Alle lezioni, presenziarono due dei più illustri matematici dell’epoca, Hilbert e Klein. Einstein, dopo aver lasciato Göttingen, commentò:
“Con mia grande gioia, sono riuscito a convincere Hilbert e Klein completamente”.
Non sapeva però di essersi procurato un ulteriore grosso problema. Hilbert aveva sì accettato le linee generali della teoria di Einstein, ma aveva anche intuito quali fossero i punti deboli della versione del 1914. Hilbert cominciò quindi a lavorare in fretta sulla teoria tensoriale del campo gravitazionale, cercando di enunciarne la versione finale prima di Einstein. Questi ebbe sentore delle intenzioni di Hilbert ed iniziò a lavorare furiosamente, ormai solo nella sua casa, mangiando saltuariamente, dormendo poche ore solo quando stava per crollare, interrompendo i suoi calcoli solo per cercare l’ispirazione nel suono del suo violino. La sua scadenza era il novembre del 1915, quando aveva accettato di presentare la sua teoria in quattro lezioni, una ogni giovedì, all’Accademia di Berlino.
Nella prima lezione, Einstein esordì dichiarando sinceramente che nonostante egli stesse lavorando alla sua teoria da anni, non era ancora riuscito a stendere delle equazioni che funzionassero completamente ed elencò dettagliatamente i problemi che non era riuscito ancora a risolvere. Mentre nelle lezioni successive illustrava gli sviluppi della teoria, Einstein proseguiva ad affinare i calcoli seguendo i suggerimenti di Levi Civita per quel che riguardavano l’ultimo punto critico che non era ancora riuscito a risolvere: l’applicazione del principio di equivalenza ai corpi in rotazione.

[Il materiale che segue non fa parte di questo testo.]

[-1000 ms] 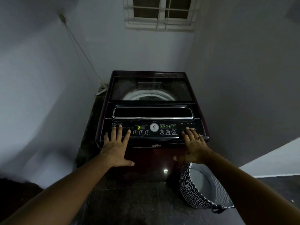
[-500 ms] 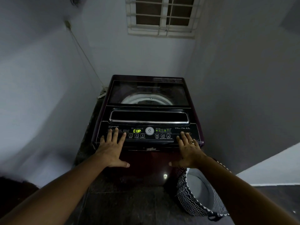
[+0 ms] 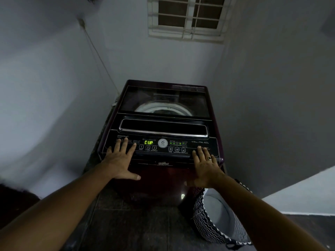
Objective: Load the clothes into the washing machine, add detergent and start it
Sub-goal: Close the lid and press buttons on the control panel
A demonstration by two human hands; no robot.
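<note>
The washing machine (image 3: 161, 127) stands in the corner at 12 o'clock from the person, its glass lid (image 3: 163, 101) shut and the white rim of the drum showing through it. The display (image 3: 148, 142) on the front control panel (image 3: 161, 145) glows green and reads something like "CUP". The left hand (image 3: 119, 160) lies flat at the panel's 9 o'clock end, fingers spread, its grip wide open and holding nothing. The right hand (image 3: 205, 165), a ring on one finger, lies the same way at the 3 o'clock end, spread and empty. The laundry basket (image 3: 213, 230) with its black-and-white zigzag pattern sits on the floor at 5 o'clock, just beside the machine; its pale inside looks empty, so the clothes are probably in the drum already, though they cannot be made out through the dark glass.

The machine is heavy and rigid and will not shift under resting palms. The buttons likely need only a light fingertip press; the numbered row sits just right of the left hand's fingers. The lid is glass, smooth and breakable, best lifted by the long chrome-edged handle (image 3: 163, 126) at its front edge, not by the pane
</note>
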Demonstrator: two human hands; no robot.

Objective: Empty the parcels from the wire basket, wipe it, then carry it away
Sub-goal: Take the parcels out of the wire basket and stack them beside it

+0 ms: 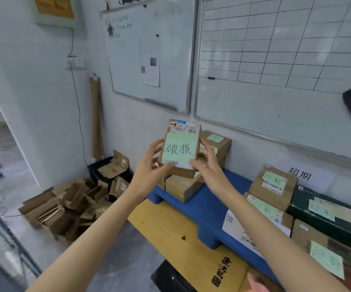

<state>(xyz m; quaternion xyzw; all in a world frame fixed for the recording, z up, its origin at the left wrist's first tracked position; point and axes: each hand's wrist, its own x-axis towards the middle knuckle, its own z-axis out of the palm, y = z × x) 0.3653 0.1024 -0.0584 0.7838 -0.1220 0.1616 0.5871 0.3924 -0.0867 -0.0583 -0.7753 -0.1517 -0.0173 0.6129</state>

Intanto, aveva un imbarazzato scambio di lettere con Hilbert, che si mostrava, in modo quasi arrogante, sempre più sicuro di battere Einstein sul tempo, al punto di invitare il collega ad una sua conferenza a Göttingen alla fine novembre, nella quale avrebbe esposto i suoi risultati finali. Einstein rifiutò, adducendo motivi di salute, ma la mattina della sua terza lezione ricevette da Hilbert uno studio che mostrava come anche il matematico di Göttingen stava per arrivare alla soluzione. Einstein rispose che era d’accordo con i risultati che gli erano stati inviati e che nella lezione che avrebbe tenuto all’Accademia avrebbe esposto in modo qualitativo le sue conclusioni sul moto di Mercurio.

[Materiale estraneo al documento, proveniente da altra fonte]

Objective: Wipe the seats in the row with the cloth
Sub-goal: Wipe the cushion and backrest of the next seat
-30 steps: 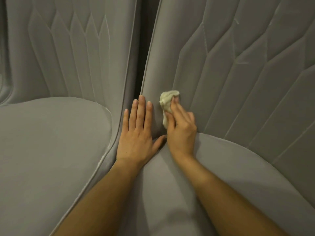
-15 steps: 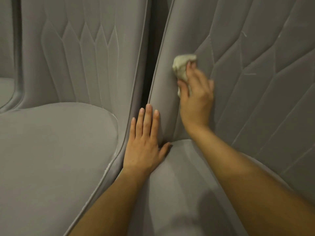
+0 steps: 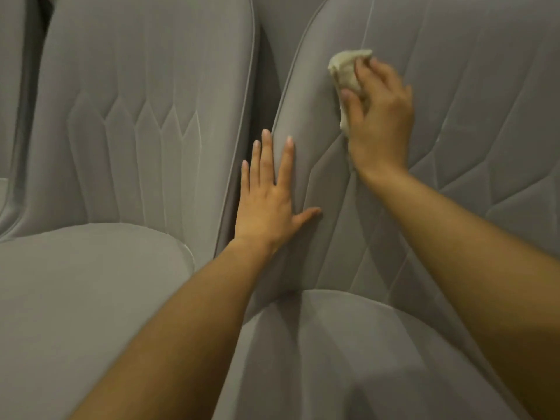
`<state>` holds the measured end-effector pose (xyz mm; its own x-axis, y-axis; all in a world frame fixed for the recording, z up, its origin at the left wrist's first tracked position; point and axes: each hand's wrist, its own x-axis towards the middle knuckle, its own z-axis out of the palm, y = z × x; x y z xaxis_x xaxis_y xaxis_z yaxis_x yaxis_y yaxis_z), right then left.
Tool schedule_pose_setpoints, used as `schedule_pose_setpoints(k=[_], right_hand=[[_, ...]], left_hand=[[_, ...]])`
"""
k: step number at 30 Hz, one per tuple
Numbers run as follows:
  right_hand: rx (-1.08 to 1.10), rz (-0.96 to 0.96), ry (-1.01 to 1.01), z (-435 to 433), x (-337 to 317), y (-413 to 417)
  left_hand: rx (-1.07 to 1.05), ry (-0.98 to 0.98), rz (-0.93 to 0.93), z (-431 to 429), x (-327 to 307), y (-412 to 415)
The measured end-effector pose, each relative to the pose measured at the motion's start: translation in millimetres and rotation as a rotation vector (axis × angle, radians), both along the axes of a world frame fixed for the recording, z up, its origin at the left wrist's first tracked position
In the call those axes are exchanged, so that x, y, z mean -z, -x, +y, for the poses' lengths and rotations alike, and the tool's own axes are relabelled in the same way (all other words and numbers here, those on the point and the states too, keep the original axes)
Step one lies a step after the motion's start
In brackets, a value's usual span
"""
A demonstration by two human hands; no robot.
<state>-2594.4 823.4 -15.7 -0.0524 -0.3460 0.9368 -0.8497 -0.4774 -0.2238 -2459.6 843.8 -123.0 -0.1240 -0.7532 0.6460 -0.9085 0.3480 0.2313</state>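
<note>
Two grey upholstered seats stand side by side. My right hand (image 3: pixel 378 113) presses a crumpled pale cloth (image 3: pixel 347 71) against the upper left part of the right seat's backrest (image 3: pixel 472 95), fingers curled over the cloth. My left hand (image 3: pixel 266 201) lies flat with straight, spread fingers on the left edge of that same backrest, lower down. The right seat's cushion (image 3: pixel 348 359) fills the bottom of the view between my forearms.
The left seat's backrest (image 3: pixel 136 116) and cushion (image 3: pixel 75 298) lie to the left, apart from the right seat by a dark narrow gap (image 3: pixel 263 101). Part of a third seat (image 3: pixel 12 101) shows at the far left edge.
My right hand has slid the cloth up the right backrest from near the cushion. My left hand has moved up the backrest's edge, still flat.
</note>
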Motion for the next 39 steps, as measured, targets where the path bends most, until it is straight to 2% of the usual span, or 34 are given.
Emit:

Seguì una settimana di lavoro parossistico, nella quale Einstein riuscì finalmente a formulare in modo completo le sue equazioni ed a dimostrarle dando la spiegazione matematica dell’Orbita di Mercurio. L’ultima lezione all’Accademia, nella quale illustrò la teoria completa della Relatività Generale, segnò il definitivo trionfo di Einstein. Pochi giorni dopo, Hilbert inviò ad una rivista scientifica i suoi risultati, in perfetto accordo con quelli di Einstein, in un articolo vanagloriosamente intitolato “I principi della Fisica”. Egli però riconobbe la priorità di Einstein ed i rapporti tra i due scienziati tornarono cordiali.

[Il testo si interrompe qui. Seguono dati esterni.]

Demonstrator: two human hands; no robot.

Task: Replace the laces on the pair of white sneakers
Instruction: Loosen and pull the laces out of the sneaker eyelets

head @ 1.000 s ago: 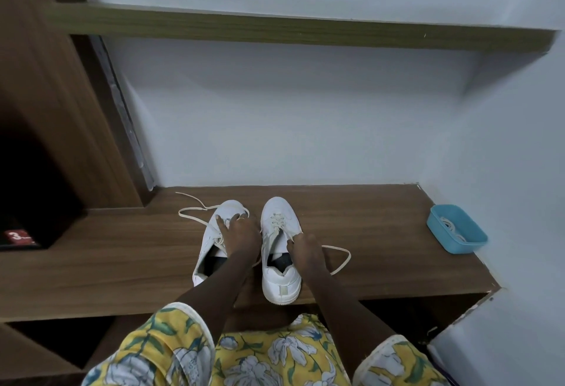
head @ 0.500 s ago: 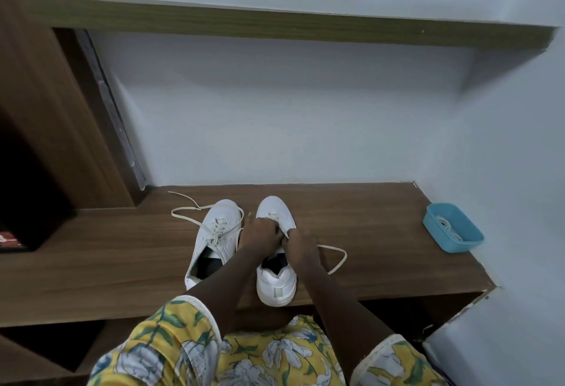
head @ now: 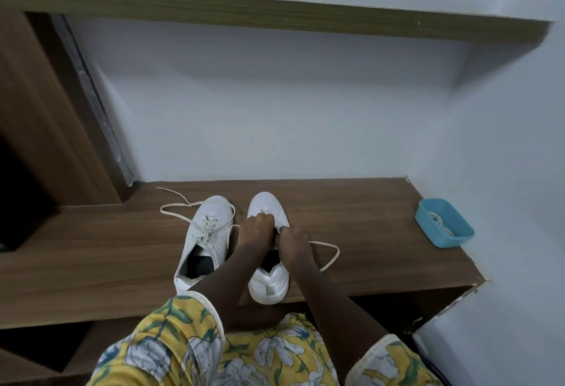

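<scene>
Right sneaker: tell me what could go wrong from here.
The right sneaker has its heel at the shelf's front edge; a hard tug could pull it off.
The lace loop trails beside the right hand and might snag or knot.
The left sneaker's loose lace lies close and could tangle in.

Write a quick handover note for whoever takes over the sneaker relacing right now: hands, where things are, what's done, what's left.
Left hand: fingers curled on the right-side sneaker at its lace, near the toe.
Right hand: against the same sneaker; grip hidden.
The lace loops out over the bench.
Left-side sneaker: laced, ends loose.
Blue tray, far right, holds white laces.
Done: apparently no lace swapped yet.
Left: unlace both sneakers, thread the tray laces.
</scene>
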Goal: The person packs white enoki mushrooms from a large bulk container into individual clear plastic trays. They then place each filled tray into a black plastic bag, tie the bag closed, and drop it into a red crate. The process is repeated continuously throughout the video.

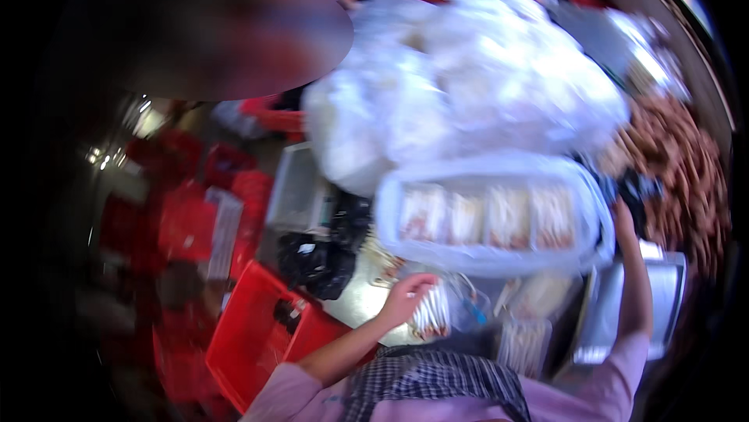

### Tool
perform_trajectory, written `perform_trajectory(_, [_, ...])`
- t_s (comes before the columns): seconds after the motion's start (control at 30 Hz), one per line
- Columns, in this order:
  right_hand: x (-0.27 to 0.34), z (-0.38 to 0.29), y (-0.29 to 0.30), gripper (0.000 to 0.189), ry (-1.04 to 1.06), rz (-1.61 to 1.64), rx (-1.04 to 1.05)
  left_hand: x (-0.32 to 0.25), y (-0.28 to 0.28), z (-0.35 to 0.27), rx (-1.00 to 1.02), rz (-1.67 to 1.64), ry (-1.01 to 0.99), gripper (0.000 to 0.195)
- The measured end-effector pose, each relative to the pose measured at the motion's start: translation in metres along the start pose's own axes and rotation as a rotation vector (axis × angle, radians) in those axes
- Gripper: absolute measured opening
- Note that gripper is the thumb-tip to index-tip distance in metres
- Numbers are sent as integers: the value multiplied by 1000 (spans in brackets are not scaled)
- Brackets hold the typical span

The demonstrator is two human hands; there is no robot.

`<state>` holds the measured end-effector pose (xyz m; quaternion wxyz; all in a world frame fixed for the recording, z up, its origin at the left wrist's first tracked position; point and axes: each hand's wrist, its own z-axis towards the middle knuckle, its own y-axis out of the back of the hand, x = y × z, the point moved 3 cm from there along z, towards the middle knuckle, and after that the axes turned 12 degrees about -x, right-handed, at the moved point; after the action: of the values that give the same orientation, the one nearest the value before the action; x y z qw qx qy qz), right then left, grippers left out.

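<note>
My left hand is at the upper left edge of a bundle of slim white sticks with reddish-brown ends; blur hides whether it grips them. Beyond it stands an oval tub lined with pale plastic, holding several packs of similar white sticks. My right hand is at the tub's right side, near a dark bag, its fingers indistinct. A clear plastic box with pale sticks lies close in front of my body.
Large white plastic bags rise behind the tub. A red crate and black plastic bags stand on the left. On the right are a metal tray and a heap of long brown items.
</note>
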<state>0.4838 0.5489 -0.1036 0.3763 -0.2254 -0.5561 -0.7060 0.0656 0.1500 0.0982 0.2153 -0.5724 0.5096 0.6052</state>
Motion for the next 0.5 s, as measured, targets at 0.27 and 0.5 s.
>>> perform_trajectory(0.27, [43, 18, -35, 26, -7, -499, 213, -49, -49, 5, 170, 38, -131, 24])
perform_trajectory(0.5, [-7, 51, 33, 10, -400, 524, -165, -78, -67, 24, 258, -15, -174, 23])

Einstein, a sua volta, riconobbe sempre il contributo di Levi Civita e Ricci Curbastro, con i quali mantenne sempre rapporti di amicizia, oltre che di stima, e che si recò a visitare personalmente in Italia. Questo rapporto continuò nel tempo ed Einstein, su richiesta di uno dei due (non si sa quale, dato che non ne disse il nome) negli anni 30 denunciò pubblicamente le vessazioni del regime fascista alla comunità ebraica.
Einstein pubblicò su una rivista scientifica la versione finale della teoria della Relatività Generale nel marzo 1916. Per una strana combinazione, proprio nel centenario di quell’articolo fondamentale, è arrivata un’ulteriore straordinaria conferma della sua teoria: la rivelazione sperimentale delle onde gravitazionali, le increspature dello spazio-tempo generate dal moto di un corpo massiccio.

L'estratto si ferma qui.